MPL: Maixmin projection learning for optimal individualized...
In ITRLearn: Statistical Learning for Individualized Treatment Regime

Description Usage Arguments Details Value Author(s) References See Also Examples

Derives a meaningful and reliable individualized treatment regime based on the observed dataset from different subgroups with heterogeneity in optimal individualized treatment decision making. When patients are coming from the same group, it implements the classical Q learning and A learning algorithm.

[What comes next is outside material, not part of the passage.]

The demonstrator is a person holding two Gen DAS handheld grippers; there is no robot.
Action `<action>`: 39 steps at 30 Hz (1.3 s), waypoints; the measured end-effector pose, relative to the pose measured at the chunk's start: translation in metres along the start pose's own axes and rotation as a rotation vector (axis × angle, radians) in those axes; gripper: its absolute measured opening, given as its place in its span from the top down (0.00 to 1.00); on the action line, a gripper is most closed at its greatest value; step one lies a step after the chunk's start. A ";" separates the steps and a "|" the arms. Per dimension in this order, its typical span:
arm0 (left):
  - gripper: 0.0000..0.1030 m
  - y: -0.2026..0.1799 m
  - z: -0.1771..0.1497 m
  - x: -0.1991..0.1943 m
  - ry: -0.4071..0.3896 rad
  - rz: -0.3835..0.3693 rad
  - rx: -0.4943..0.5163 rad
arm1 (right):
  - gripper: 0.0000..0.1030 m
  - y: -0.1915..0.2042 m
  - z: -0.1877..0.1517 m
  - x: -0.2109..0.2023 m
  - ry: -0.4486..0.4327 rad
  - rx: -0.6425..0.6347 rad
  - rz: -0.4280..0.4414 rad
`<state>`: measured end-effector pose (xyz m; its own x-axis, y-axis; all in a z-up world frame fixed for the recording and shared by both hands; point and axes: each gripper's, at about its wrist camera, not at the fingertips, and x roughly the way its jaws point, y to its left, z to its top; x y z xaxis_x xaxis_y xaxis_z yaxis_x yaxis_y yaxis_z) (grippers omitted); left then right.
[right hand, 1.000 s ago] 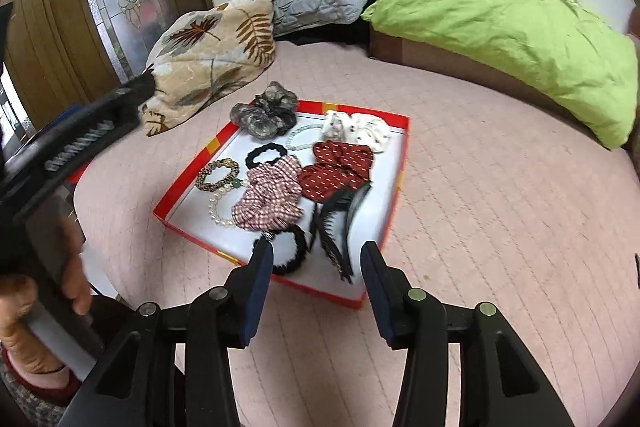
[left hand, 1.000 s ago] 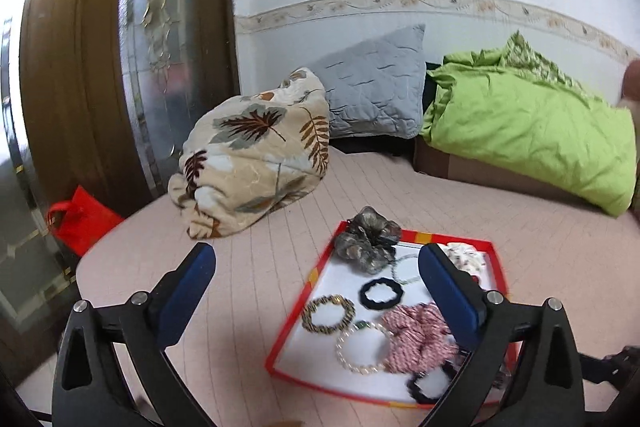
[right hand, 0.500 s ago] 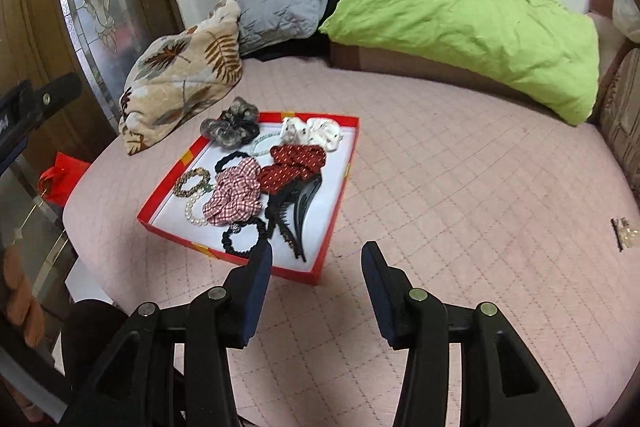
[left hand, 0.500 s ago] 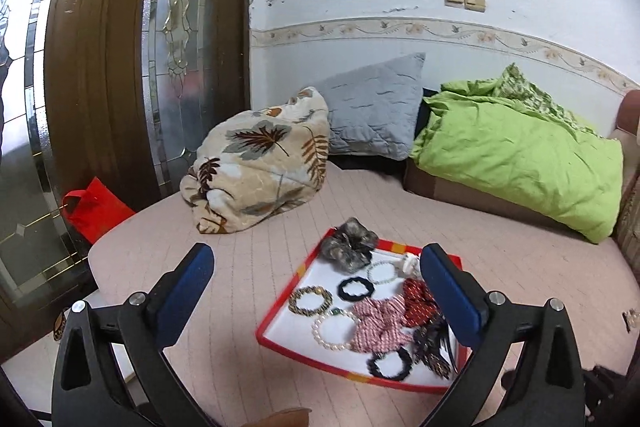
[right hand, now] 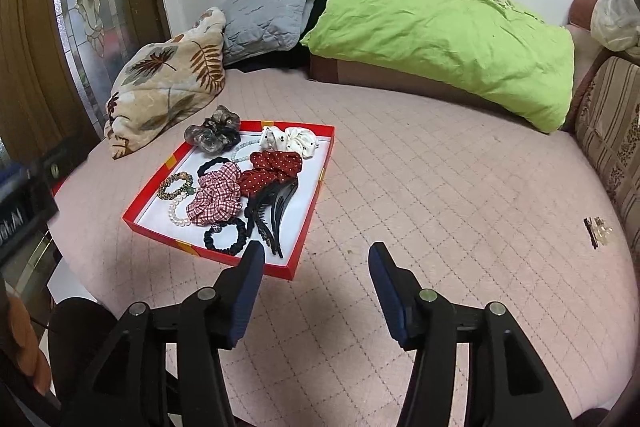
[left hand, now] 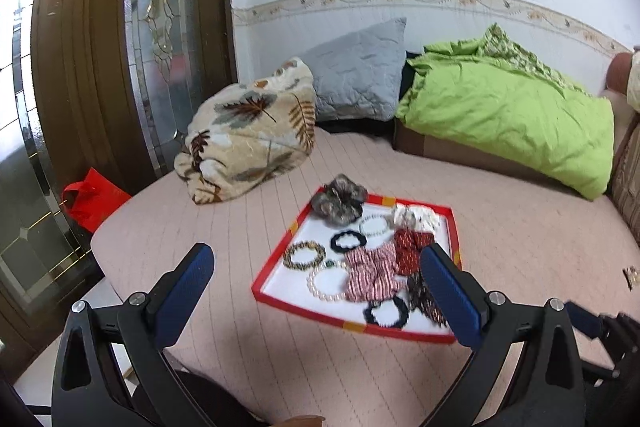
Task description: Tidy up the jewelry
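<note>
A red-rimmed white tray [right hand: 308, 227] lies on the pink quilted bed; it also shows in the left wrist view [left hand: 276, 259]. In it lie a pink checked scrunchie [right hand: 218, 197], a red dotted scrunchie [right hand: 272, 167], a white scrunchie [right hand: 294, 139], a grey scrunchie [right hand: 214, 135], a pearl bracelet [right hand: 176, 213], a beaded bracelet [right hand: 174, 185], black hair ties [right hand: 226, 237] and a black claw clip [right hand: 276, 211]. A small hair clip [right hand: 598, 231] lies alone at the far right. My left gripper [left hand: 316, 269] is open, held above the tray's near side. My right gripper [right hand: 316, 261] is open, just right of the tray's near corner.
A leaf-print pillow [right hand: 164, 83], a grey pillow [right hand: 268, 15] and a green duvet [right hand: 444, 31] lie at the back of the bed. A wooden glass door [left hand: 100, 47] and a red bag [left hand: 90, 201] are at the left. A striped cushion [right hand: 612, 139] stands at the right.
Both grippers have pulled back and up from the tray, so it looks smaller. The right gripper has opened wider. The tray's contents have not moved.
</note>
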<state>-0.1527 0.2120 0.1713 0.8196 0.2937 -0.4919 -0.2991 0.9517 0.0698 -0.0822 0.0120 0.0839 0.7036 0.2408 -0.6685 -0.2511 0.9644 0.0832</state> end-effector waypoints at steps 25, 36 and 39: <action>0.01 -0.004 -0.032 0.007 0.141 -0.063 0.027 | 0.39 0.011 -0.010 0.003 0.023 -0.038 -0.051; 0.01 -0.007 -0.039 0.024 0.202 -0.086 0.017 | 0.38 0.007 -0.012 0.012 0.044 -0.032 -0.072; 0.01 -0.008 -0.041 0.028 0.213 -0.091 0.015 | 0.38 0.007 -0.012 0.016 0.049 -0.034 -0.076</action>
<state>-0.1472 0.2091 0.1216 0.7206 0.1823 -0.6690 -0.2197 0.9751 0.0291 -0.0810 0.0208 0.0651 0.6884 0.1609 -0.7072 -0.2213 0.9752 0.0066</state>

MPL(formula, data, subset, na.action, method = c("Q", "A"), bootstrap = FALSE,
	 control = MPL.control(...), model = TRUE, y = TRUE, a = TRUE, 
	 g = TRUE, x.tau = TRUE, x.h = TRUE, x.pi = TRUE, random = FALSE, ...)
	
MPL.fit(y, x.tau, a, g=NULL, x.h=NULL, x.pi=NULL, method=c("Q", "A"),
			bootstrap=FALSE, random=FALSE, control=MPL.control())

`formula`	A symbolic description of the model to be fitted(of type y ~ x.tau \| a, or y ~ x.tau \| a \| g, or y ~ x.tau \| a \| g \| x.h, or y ~ x.tau \| a \| g \| x.h \| x.pi, or y ~ x.tau \| a \| g \| \| x.pi. Details are given in 'Details').
`data`	An optional list or environment containing variables in `formula`.
`subset, na.action`	Arguments controlling formula processing via `model.frame`.
`method`	Method used for estimating the parameter in the groupwise contrast function. See 'Details'.
`bootstrap`	A logical value indicating whether bootstrap will be used. Default is `FALSE`. See 'Details'.
`control`	A list of control argument via `MPL.control`.
`model`	A logical value indicating whether model frame should be included as a component of the return value.
`y, a, g, x.tau, x.h, x.pi`	For `MPL`: logical values indicating whether the response, the treatment, the subgroup indicator, covariates used to fit the contrast function, covariates used to fit the baseline function and covariates used to fit the propensity score function. For `MPL.fit`: y is the response vector (the larger the better), a is the treatment vector denoting the treatment patients receive, g is the group indicator indicating which group each patient belongs to, x.tau, x.h, x.pi are the design matrices used to fit the contrast, the baseline and the propensity score function.
`random`	A logical value indicating whether using a constant to fit the propensity score function or not. In randomized studies, the propensity score is usually a constant function independent of baseline covariates. When `random=TRUE`, `MPL` uses a constant to fit the propensity score. Otherwise, it uses a logistic regression function based on covariates in `x.pi`.
`...`	Argument passed to `MPL.control`.

A saline feature of data from clinical trials and medical studies is inhomogeneity. Patients not only differ in baseline characteristics, but also the way they respond to the treatment. Individualized treatment regimes are developed to select effective treatments based on patient's heterogeneity. Formally speaking, an individualized treatment regime (ITR) is a function that maps patients' baseline covariates to the space of available treatment options. The goal in precision medicine is to identify the optimal ITR to reach the best clinical outcomes.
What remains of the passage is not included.